PROBLEM: epoll_wait does not obey edge triggering semantics for hierarchically constructed epoll sets
From: Nick Murphy
Date: Fri Jan 12 2018 - 19:06:40 EST
[1.] One line summary of the problem:
epoll_wait does not obey edge triggering semantics for file
descriptors which are themselves epoll file descriptors (i.e., epoll
fd's added to an epoll set with the EPOLLET flag)
[2.] Full description of the problem/report:
When executing the following sequence:
1) create and add an event fd (for example) to an inner epoll set
2) add the inner epoll fd to an outer epoll set (with EPOLLET flag set)
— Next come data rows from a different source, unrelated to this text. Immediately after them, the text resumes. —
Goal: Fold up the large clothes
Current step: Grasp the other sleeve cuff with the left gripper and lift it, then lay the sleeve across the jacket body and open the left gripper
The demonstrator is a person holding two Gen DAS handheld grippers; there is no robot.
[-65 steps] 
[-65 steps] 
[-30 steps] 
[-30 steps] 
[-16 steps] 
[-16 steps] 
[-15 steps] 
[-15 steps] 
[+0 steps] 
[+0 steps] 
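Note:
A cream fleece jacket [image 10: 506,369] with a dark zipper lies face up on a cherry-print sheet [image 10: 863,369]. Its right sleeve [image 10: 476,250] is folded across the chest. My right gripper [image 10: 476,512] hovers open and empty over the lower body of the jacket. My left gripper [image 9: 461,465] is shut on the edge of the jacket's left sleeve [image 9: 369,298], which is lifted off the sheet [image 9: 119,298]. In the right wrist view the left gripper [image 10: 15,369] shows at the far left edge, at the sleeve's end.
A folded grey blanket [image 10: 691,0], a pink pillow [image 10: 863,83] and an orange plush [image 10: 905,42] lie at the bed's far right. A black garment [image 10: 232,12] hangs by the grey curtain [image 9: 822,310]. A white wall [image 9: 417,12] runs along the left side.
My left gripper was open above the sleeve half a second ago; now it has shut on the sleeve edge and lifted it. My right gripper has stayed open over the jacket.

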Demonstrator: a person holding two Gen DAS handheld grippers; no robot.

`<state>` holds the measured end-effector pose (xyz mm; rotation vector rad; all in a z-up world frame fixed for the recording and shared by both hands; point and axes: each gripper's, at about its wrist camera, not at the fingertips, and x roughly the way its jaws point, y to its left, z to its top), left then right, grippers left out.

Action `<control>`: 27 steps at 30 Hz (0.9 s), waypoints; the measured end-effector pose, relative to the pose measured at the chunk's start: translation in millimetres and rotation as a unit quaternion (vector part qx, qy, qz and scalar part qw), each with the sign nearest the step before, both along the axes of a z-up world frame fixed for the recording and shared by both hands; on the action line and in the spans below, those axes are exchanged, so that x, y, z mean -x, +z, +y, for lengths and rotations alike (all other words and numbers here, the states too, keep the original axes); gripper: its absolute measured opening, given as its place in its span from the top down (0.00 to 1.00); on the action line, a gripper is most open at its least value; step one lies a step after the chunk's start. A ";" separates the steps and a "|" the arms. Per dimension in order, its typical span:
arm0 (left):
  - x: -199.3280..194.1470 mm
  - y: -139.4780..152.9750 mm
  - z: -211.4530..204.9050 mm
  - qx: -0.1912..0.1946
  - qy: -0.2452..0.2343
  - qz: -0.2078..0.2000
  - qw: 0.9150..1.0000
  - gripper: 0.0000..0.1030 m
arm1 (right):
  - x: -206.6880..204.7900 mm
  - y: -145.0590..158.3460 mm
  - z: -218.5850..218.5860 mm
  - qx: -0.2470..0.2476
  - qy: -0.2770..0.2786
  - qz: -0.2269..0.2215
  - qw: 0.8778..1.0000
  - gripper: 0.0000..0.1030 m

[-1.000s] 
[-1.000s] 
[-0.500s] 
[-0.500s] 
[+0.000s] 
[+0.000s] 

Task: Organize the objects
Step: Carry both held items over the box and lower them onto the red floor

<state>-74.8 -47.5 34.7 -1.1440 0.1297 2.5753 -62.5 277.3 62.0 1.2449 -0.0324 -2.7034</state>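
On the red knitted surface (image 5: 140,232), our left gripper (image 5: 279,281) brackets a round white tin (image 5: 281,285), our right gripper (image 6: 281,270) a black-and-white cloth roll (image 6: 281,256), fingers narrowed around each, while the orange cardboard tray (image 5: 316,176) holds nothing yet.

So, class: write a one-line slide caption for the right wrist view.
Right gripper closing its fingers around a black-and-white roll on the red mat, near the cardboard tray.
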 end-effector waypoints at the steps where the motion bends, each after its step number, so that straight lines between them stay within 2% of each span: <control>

3) write to (increase the value of) the event fd
4) epoll_wait on outer fd
5) epoll_wait on outer fd again
Edge triggering semantics imply that the epoll_wait in step 5 should
block (nothing has changed). It does not. It returns immediately.
If epoll_wait is called on the inner fd between steps 4 and 5, the
epoll_wait in step 5 will then block as expected.
Does not seem to matter if the event is added to the inner epoll set
with EPOLLET set or not.
[3.] Keywords (i.e., modules, networking, kernel): epoll, epoll_wait,
edge triggering
[4.] Kernel version (from /proc/version): 4.4.0-103-generic (gcc version 4.8.4)
[6.] A small shell script or example program which triggers the
problem (if possible)
#include <fcntl.h>
#include <stdio.h>
#include <sys/epoll.h>
#include <sys/eventfd.h>
#include <unistd.h>
int main(int argc, char** argv) {
struct epoll_event ev, events[1];
int inner_ep, outer_ep, sem, flags, ret;
long long val = 1;
if ((sem = eventfd(0, 0)) < 0) {
fprintf(stderr, "eventfd failed");
return -1;
}
if ((inner_ep = epoll_create(1)) < 0) {
fprintf(stderr, "inner epoll_create failed");
return -1;
}
// Set inner to be non-blocking (probably irrelevant, but...)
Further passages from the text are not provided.